# Error -The requested URL could not be retrieved while the web service is runnig



## mamtarivonkar

Hi,
I am running a web service on a Linux machine. The web service is installed and status shows it is running, however while accessing from a browser i.e http://localhost:port/ the error:

ERROR
The requested URL could not be retrieved

While trying to retrieve the URL: http://192.168.6.58:40080/bhm/

The following error was encountered:

* Connection Failed 

The system returned:

(13) Permission denied

The remote host or network may be down. Please try the request again.

Your cache administrator is root.
Generated Tue, 15 Jul 2008 12:21:22 GMT by linuxserver.wsspl.com (squid/2.5.STABLE9) displays.
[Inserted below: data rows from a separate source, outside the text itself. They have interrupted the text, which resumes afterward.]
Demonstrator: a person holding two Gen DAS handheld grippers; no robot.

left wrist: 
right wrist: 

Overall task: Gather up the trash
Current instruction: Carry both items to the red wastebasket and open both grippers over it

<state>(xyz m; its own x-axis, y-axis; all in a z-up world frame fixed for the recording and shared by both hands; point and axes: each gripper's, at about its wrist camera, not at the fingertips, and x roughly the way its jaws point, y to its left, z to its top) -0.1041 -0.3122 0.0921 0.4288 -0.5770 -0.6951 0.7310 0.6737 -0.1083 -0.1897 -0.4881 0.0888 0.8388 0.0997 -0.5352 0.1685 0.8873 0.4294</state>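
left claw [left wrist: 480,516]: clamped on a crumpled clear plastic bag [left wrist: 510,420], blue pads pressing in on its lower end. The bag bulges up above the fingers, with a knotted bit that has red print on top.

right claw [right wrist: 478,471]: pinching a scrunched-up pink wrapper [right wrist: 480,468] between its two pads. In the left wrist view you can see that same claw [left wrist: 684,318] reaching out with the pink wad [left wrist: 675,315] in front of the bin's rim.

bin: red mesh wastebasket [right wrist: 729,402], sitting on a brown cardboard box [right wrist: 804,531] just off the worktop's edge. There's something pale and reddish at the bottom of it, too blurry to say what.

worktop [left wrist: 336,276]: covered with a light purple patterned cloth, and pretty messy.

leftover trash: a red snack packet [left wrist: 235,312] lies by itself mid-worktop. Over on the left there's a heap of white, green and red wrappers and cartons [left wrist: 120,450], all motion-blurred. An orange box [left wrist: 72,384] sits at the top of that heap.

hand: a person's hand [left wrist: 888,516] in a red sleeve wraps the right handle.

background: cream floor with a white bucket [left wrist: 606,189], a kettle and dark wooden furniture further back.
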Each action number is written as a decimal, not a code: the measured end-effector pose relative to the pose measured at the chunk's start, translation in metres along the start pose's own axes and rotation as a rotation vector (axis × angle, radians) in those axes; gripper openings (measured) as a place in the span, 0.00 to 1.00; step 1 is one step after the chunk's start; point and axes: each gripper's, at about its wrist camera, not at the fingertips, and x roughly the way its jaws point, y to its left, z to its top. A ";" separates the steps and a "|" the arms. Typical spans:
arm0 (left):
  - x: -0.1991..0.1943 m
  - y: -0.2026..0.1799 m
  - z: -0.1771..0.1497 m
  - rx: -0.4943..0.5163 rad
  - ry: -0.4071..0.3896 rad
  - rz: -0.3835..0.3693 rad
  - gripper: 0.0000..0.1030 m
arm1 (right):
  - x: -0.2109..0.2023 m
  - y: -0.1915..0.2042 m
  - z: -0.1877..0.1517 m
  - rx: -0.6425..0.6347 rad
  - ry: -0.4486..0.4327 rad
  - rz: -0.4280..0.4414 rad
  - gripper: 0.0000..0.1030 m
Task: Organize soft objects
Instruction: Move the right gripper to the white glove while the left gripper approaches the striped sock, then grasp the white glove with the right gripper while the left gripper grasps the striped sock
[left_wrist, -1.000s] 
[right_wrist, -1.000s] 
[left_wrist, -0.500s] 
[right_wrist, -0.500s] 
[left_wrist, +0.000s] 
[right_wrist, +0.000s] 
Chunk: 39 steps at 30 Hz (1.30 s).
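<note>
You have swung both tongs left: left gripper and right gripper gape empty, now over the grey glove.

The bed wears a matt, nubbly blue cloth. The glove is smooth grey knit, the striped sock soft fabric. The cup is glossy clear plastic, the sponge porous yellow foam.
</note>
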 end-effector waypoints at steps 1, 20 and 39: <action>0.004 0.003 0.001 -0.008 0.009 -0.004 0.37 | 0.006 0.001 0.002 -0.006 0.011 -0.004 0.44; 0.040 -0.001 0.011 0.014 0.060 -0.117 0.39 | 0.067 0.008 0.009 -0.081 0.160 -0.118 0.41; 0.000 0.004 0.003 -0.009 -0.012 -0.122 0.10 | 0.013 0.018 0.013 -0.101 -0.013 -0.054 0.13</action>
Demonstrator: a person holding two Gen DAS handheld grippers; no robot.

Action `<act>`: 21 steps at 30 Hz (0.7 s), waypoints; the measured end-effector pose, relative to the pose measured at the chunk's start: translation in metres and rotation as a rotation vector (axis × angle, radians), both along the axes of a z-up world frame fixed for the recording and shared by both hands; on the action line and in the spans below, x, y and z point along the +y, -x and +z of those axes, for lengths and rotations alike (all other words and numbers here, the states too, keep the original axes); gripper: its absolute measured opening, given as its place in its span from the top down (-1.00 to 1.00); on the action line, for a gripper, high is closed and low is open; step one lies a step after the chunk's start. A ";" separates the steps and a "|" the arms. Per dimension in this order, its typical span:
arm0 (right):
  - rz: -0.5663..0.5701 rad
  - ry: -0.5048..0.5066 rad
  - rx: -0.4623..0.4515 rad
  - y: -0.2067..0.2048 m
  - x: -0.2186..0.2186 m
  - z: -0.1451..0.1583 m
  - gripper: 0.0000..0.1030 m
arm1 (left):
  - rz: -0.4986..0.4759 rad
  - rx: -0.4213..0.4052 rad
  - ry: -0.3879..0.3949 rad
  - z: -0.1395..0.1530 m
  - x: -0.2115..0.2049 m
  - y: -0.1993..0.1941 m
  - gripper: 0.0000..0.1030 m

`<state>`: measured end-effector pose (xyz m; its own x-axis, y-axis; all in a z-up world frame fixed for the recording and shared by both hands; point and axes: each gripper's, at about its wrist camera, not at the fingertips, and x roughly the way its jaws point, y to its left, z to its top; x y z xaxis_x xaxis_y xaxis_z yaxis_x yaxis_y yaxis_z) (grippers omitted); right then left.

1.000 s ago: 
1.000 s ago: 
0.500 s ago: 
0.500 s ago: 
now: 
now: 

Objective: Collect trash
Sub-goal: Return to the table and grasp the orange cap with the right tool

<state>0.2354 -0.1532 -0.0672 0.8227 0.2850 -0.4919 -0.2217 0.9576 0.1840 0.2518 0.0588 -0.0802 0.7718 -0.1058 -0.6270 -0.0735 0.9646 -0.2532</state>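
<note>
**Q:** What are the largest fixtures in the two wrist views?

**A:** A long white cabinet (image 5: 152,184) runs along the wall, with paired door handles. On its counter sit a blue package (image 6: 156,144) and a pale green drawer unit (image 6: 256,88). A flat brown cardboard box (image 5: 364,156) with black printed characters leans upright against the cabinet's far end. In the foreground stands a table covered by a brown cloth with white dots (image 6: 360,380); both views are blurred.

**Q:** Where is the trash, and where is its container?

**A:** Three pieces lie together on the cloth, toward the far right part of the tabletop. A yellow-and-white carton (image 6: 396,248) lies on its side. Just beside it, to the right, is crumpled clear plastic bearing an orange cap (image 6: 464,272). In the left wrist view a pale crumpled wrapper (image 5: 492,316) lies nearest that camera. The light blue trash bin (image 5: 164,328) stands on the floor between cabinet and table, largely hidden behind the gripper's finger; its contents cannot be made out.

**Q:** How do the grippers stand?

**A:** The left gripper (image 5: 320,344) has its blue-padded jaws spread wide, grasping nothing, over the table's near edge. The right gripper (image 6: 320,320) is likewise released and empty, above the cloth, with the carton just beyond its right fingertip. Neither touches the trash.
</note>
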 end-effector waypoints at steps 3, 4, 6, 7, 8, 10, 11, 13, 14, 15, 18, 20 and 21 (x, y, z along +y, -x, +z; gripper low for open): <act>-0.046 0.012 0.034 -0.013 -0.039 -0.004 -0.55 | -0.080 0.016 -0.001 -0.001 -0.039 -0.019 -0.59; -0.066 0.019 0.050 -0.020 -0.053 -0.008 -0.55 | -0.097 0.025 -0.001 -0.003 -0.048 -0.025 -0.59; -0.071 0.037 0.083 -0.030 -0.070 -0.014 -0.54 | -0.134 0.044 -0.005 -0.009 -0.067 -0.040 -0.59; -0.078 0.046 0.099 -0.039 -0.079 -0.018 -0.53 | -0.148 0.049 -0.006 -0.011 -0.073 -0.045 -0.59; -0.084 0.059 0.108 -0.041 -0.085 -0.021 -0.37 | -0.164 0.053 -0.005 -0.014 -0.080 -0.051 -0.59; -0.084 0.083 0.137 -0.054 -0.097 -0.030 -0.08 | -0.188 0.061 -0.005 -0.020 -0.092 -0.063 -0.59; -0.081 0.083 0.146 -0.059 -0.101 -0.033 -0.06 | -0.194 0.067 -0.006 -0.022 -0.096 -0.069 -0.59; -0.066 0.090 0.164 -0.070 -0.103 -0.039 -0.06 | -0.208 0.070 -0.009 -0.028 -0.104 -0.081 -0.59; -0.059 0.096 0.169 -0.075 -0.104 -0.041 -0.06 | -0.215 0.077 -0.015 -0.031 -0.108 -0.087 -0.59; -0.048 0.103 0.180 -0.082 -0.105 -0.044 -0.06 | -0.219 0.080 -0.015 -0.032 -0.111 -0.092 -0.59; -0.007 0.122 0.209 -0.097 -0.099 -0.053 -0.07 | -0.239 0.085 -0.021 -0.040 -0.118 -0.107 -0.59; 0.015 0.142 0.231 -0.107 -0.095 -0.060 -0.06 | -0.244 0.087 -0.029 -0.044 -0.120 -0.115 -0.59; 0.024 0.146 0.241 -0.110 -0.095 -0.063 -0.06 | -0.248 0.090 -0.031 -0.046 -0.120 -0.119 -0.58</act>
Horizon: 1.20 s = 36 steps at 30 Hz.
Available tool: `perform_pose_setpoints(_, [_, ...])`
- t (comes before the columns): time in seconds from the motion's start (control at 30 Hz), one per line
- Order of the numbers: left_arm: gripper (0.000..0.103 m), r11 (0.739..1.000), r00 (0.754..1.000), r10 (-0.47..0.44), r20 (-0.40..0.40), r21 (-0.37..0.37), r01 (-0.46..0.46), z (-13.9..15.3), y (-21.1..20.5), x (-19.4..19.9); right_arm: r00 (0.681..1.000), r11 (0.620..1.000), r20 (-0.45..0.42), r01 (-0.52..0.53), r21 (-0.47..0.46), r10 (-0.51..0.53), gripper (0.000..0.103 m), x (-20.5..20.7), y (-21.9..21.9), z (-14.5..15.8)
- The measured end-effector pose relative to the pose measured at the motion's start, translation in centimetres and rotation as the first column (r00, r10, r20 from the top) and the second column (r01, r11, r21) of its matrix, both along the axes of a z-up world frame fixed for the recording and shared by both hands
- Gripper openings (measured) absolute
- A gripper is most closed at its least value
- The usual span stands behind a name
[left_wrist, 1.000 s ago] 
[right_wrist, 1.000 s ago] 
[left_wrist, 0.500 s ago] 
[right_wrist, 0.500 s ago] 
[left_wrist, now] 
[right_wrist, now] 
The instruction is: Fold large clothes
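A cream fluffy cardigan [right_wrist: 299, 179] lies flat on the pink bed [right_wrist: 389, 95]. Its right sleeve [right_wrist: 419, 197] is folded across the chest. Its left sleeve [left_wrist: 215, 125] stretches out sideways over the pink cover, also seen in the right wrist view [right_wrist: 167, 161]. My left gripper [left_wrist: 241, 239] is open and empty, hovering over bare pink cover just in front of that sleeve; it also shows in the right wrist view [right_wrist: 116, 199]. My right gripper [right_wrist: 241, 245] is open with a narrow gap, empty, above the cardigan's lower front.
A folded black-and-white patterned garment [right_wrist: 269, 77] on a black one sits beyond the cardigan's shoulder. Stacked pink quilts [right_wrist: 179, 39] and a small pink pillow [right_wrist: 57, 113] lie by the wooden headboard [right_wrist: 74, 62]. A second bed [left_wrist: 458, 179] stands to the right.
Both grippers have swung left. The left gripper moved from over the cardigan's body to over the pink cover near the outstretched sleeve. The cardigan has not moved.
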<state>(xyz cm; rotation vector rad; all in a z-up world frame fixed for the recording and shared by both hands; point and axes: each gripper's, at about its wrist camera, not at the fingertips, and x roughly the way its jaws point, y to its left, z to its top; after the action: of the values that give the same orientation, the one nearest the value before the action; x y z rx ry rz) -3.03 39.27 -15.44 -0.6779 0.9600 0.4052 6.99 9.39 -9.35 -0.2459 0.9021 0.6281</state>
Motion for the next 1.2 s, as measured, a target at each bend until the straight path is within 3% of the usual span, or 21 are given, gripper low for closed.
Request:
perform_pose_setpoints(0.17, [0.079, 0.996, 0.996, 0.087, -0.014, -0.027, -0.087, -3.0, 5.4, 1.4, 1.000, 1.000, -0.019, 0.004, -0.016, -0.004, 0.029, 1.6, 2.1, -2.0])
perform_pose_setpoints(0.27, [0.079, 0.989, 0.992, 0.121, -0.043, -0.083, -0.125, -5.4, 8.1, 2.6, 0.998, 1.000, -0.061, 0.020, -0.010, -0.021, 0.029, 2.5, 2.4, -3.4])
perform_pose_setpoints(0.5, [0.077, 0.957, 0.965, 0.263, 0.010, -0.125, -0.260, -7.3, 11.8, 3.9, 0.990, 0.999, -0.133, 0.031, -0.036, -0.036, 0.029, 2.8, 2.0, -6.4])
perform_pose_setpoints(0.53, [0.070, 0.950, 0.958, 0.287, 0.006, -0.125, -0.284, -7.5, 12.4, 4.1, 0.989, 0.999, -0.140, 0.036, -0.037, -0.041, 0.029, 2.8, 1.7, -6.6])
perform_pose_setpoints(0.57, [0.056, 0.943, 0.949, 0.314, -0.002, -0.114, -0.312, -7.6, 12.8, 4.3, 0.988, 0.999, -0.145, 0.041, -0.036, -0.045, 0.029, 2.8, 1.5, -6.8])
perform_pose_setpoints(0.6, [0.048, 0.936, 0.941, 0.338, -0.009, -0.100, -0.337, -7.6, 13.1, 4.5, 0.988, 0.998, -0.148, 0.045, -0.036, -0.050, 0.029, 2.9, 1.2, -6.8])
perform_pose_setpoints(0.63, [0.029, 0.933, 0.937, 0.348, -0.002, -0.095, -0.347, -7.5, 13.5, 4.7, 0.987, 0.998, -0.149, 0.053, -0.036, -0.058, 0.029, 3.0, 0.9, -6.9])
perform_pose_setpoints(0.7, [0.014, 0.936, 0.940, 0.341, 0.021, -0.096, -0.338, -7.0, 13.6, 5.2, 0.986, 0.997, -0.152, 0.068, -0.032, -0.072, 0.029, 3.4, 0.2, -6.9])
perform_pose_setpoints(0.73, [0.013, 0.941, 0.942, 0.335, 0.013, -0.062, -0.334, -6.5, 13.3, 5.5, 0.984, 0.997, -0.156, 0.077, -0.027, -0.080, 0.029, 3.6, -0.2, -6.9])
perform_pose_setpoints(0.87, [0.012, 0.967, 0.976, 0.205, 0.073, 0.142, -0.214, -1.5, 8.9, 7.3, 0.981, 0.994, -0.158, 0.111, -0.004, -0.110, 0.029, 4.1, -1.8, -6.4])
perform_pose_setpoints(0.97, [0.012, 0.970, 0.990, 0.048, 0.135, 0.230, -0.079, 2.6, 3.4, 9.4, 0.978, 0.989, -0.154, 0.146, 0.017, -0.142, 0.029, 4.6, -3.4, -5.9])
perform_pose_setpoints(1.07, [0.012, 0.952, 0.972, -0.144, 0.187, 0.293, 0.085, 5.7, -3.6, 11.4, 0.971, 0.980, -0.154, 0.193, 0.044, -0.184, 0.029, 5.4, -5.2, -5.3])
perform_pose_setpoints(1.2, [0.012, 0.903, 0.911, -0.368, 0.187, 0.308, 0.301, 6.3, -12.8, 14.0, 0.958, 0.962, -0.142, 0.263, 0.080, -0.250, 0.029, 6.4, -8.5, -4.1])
This sure is administrator/permission issue, but please suggest where to set the permission.

Thank you,
(can be contacted at [email protected])


----------



## wmorri

What are you trying to access that is behind port 40080? Also, what happens when you just try to go to localhost, are you able to reach it or are you getting an error with that too?

Cheers!


----------



## mamtarivonkar

Hi,
This is an element management service running on 40080(http) and 40443(https). The issue was with the proxies set at the browser. It is now resolved.
Thank you very much for the reply.


----------



## dinowk

I got the same error when I use I.E to access weather.com.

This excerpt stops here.